Assigned task: Your answer should be the lines below from the one with "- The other" to the one with "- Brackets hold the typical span", both included, given again exactly and with nothing added.
■ ■ ■
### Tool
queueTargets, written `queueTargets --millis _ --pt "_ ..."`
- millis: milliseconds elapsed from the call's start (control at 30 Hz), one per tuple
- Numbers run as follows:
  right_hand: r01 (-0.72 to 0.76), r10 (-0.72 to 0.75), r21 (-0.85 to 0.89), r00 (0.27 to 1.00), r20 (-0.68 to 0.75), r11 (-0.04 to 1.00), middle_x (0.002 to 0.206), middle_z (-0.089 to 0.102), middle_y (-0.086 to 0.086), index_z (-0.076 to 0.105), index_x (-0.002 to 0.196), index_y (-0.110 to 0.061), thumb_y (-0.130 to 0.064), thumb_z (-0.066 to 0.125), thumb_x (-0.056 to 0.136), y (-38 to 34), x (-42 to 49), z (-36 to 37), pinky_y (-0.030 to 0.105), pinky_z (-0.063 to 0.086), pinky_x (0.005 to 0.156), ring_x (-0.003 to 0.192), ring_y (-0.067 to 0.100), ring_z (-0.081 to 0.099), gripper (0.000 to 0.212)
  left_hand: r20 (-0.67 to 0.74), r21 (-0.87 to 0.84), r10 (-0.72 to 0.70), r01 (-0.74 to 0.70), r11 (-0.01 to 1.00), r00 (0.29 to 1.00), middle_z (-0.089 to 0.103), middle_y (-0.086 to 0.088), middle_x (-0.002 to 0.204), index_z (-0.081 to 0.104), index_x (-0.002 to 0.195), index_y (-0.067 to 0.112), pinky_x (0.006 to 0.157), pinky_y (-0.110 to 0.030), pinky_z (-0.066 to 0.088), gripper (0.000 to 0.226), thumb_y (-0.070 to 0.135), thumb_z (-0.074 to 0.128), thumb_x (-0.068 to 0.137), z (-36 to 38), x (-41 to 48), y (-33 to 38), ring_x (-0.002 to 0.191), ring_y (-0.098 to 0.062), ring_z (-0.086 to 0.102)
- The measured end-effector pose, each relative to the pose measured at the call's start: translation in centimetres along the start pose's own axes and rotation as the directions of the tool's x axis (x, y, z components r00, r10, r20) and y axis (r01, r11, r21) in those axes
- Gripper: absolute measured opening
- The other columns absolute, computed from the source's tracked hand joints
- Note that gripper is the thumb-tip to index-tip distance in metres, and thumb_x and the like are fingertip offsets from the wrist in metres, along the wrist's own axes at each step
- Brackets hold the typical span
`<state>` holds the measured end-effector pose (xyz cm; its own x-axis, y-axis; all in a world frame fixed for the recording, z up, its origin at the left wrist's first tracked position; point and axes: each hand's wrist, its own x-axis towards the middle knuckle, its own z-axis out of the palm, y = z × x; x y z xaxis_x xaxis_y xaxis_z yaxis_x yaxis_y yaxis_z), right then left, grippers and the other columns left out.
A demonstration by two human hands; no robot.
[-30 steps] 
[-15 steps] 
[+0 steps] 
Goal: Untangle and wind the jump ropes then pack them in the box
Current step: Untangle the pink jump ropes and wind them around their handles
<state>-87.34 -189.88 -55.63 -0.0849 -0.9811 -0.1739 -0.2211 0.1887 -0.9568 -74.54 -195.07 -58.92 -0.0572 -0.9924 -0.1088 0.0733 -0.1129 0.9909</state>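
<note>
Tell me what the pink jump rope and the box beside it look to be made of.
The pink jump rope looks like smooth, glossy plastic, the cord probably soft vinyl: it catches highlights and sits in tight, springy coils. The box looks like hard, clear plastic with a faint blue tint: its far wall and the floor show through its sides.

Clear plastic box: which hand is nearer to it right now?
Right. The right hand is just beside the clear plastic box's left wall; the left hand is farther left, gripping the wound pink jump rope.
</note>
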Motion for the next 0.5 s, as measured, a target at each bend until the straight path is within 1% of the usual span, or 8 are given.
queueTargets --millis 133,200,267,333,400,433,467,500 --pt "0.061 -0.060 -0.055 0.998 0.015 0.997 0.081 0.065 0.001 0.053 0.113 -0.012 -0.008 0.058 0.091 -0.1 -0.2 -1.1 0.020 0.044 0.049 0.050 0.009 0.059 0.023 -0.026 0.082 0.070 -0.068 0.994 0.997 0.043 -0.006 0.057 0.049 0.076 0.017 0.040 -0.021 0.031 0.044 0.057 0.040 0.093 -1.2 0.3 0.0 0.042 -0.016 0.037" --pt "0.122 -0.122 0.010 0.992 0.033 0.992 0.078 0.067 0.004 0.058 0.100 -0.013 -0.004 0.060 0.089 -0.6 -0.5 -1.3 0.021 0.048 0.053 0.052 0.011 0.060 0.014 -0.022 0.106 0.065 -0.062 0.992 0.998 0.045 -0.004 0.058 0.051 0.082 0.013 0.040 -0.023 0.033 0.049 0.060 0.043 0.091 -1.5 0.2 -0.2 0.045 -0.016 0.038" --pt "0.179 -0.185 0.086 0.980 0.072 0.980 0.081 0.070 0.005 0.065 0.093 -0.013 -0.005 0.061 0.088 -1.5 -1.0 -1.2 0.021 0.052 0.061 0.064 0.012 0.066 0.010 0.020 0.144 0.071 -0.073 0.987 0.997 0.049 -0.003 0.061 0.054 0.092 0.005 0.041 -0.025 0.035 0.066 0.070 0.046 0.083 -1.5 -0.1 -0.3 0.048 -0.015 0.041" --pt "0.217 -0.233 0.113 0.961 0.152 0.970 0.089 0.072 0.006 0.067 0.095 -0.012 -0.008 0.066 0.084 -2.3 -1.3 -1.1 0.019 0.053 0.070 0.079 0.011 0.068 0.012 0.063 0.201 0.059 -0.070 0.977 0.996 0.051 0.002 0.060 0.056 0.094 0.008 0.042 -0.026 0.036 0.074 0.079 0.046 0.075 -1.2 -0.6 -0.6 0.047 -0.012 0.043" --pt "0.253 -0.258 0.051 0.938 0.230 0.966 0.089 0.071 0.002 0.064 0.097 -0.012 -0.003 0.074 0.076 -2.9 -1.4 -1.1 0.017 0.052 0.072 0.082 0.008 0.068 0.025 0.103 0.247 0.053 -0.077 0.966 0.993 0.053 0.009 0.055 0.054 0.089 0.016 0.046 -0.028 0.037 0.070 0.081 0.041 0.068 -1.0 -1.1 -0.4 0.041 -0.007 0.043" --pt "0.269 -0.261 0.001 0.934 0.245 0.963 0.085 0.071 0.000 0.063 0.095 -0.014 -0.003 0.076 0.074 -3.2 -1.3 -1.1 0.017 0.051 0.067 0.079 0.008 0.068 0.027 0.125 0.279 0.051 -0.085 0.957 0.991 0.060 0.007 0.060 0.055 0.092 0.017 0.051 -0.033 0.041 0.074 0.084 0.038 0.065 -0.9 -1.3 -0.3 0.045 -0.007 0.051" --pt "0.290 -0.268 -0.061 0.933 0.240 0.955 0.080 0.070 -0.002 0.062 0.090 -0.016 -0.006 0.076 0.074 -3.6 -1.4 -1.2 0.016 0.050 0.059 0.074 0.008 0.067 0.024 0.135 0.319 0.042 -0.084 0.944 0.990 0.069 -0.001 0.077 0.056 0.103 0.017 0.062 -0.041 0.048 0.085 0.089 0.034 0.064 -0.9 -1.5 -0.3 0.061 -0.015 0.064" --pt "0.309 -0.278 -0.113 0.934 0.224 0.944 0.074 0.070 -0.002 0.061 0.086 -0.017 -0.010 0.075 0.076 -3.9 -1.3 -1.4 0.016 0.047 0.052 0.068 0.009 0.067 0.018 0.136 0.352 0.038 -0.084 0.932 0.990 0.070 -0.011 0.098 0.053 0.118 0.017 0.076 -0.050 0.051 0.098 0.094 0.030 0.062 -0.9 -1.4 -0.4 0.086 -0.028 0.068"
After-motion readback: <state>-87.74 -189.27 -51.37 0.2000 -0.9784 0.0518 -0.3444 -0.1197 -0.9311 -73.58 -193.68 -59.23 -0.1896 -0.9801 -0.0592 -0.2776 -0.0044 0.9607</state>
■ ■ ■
Answer to this task:
- The other columns absolute, computed from the source's tracked hand joints
- Note that gripper is the thumb-tip to index-tip distance in metres, and thumb_x and the like are fingertip offsets from the wrist in metres, along the wrist's own axes at each step
- Brackets hold the typical span

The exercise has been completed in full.